Assignment: From the listing below, copy each line that contains the word "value".
---
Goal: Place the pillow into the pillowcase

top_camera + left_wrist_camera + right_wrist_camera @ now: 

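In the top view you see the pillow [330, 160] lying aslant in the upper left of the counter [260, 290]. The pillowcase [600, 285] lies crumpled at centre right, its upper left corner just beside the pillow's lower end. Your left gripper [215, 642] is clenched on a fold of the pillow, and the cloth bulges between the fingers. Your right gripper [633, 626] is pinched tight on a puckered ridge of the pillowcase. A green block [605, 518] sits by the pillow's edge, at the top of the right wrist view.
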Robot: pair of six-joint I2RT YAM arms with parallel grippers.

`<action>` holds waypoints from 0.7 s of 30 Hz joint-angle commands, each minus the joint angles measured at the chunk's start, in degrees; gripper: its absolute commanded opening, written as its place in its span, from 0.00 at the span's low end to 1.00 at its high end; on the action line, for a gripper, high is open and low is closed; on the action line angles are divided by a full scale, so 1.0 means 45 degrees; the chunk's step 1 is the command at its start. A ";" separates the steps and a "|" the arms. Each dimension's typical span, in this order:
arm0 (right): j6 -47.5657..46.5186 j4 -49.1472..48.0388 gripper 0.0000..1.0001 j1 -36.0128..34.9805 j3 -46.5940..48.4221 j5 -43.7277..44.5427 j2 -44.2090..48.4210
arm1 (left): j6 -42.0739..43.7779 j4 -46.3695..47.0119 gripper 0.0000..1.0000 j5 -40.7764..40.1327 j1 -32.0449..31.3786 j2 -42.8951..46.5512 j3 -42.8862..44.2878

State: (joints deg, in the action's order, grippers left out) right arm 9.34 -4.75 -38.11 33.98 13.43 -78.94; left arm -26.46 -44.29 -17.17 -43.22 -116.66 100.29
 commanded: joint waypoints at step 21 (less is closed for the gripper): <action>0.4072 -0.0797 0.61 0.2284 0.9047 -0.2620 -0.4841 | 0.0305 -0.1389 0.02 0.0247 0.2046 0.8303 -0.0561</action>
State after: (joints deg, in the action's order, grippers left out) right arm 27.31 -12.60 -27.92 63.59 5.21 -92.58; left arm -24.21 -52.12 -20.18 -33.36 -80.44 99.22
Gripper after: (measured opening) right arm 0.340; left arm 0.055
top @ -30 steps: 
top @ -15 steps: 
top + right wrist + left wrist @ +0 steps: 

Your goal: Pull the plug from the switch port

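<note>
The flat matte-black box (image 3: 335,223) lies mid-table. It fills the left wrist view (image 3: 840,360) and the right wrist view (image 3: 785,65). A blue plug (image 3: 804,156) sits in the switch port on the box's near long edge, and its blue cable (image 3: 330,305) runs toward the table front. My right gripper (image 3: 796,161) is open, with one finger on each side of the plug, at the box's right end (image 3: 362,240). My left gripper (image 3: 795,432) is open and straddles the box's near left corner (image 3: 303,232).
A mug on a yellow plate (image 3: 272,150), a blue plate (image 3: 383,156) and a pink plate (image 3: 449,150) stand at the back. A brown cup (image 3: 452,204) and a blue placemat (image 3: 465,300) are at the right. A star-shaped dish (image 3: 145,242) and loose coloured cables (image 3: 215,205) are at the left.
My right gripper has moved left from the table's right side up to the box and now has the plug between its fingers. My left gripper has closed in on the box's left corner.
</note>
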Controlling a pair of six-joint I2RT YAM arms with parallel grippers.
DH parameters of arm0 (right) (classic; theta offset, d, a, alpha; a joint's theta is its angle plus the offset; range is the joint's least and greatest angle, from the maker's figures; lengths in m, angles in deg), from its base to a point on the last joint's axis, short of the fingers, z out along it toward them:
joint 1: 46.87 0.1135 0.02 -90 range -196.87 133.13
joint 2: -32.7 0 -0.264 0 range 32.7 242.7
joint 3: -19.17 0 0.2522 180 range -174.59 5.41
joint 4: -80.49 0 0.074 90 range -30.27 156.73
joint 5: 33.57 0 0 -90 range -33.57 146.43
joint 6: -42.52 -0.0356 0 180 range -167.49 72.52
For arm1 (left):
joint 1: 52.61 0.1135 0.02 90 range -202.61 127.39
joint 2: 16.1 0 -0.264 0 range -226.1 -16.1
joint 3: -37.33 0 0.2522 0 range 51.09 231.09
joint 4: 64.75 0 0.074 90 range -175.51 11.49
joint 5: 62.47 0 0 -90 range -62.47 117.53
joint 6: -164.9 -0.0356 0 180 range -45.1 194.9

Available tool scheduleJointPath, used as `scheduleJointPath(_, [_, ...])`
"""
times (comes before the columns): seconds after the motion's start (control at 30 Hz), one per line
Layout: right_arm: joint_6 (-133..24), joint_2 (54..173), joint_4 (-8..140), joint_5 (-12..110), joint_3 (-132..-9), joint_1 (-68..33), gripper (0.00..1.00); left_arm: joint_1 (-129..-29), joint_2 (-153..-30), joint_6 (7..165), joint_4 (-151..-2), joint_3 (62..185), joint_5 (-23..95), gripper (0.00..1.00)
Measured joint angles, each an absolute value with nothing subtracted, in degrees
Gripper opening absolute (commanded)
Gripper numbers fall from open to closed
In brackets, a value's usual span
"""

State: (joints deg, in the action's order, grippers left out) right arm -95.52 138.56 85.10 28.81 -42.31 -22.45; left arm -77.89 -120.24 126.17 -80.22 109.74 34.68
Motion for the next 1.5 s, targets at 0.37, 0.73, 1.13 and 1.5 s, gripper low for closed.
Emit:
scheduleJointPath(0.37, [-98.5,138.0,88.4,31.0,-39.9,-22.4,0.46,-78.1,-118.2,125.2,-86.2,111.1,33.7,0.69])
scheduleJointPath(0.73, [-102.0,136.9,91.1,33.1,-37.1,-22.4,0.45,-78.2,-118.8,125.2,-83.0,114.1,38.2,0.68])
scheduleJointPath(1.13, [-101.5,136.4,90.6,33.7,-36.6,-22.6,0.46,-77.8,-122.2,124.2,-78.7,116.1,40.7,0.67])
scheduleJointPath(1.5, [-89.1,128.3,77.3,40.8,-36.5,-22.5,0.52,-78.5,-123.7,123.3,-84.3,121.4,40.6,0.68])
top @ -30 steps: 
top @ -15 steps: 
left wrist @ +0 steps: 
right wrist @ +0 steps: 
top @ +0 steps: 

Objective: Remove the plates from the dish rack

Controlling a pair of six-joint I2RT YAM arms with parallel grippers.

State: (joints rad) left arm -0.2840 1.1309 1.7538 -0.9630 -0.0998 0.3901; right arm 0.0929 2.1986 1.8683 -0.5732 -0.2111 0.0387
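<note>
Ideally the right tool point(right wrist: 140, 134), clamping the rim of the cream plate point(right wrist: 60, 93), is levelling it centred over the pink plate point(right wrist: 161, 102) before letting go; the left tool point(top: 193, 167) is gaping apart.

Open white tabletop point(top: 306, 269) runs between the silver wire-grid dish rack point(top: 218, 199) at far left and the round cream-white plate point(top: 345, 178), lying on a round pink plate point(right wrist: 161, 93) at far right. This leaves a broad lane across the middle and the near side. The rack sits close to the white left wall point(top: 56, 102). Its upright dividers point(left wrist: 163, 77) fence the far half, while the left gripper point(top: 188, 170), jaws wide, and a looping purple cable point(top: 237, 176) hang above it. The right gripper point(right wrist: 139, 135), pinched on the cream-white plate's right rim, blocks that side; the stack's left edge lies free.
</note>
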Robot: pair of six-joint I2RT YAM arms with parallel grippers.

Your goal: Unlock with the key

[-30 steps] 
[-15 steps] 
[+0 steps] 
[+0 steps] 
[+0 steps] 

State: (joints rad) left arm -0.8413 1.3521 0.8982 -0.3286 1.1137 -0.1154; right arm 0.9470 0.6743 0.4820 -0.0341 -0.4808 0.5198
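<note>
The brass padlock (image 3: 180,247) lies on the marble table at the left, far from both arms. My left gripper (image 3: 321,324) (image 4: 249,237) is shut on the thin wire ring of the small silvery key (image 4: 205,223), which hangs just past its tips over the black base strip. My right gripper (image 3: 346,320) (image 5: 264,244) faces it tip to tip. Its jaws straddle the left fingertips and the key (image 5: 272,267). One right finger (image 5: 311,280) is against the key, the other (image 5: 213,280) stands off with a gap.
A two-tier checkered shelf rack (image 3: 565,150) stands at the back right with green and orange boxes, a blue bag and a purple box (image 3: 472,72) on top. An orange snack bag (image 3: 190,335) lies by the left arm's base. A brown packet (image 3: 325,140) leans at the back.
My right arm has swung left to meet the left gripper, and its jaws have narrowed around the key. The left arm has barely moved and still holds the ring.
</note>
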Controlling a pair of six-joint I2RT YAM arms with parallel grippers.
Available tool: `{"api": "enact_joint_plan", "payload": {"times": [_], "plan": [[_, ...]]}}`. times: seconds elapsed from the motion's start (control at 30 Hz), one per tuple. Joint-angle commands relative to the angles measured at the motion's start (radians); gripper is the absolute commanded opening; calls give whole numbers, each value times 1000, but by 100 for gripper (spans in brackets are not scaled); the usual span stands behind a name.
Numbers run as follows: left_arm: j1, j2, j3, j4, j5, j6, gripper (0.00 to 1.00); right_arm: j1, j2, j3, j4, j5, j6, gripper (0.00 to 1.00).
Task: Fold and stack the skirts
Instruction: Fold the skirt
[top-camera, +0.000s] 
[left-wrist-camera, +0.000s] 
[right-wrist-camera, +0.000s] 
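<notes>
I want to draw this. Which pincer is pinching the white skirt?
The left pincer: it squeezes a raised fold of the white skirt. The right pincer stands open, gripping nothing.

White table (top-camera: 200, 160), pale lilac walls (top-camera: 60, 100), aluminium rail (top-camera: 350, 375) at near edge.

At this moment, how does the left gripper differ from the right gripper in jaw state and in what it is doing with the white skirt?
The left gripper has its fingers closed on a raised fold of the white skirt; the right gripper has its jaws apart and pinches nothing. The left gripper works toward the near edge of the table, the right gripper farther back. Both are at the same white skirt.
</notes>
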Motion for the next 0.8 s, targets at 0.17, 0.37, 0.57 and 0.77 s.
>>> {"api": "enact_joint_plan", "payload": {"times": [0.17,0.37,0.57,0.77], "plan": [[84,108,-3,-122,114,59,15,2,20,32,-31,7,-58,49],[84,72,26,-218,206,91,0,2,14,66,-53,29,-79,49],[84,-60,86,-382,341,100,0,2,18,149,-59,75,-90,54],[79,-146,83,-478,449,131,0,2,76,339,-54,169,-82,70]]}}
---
Final answer:
Measured joint angles, each an absolute value with nothing subtracted, in degrees
In brackets, a value's usual span
Available tool: `{"api": "enact_joint_plan", "payload": {"times": [_], "plan": [[_, ...]]}}`. times: seconds elapsed from the motion's start (control at 30 Hz), one per tuple. Joint-angle commands relative to the angles measured at the motion's start (radians); gripper is the absolute commanded opening; calls give whole numbers, each value times 1000, but by 100 for gripper (spans in brackets are not scaled); the usual span stands behind a name.

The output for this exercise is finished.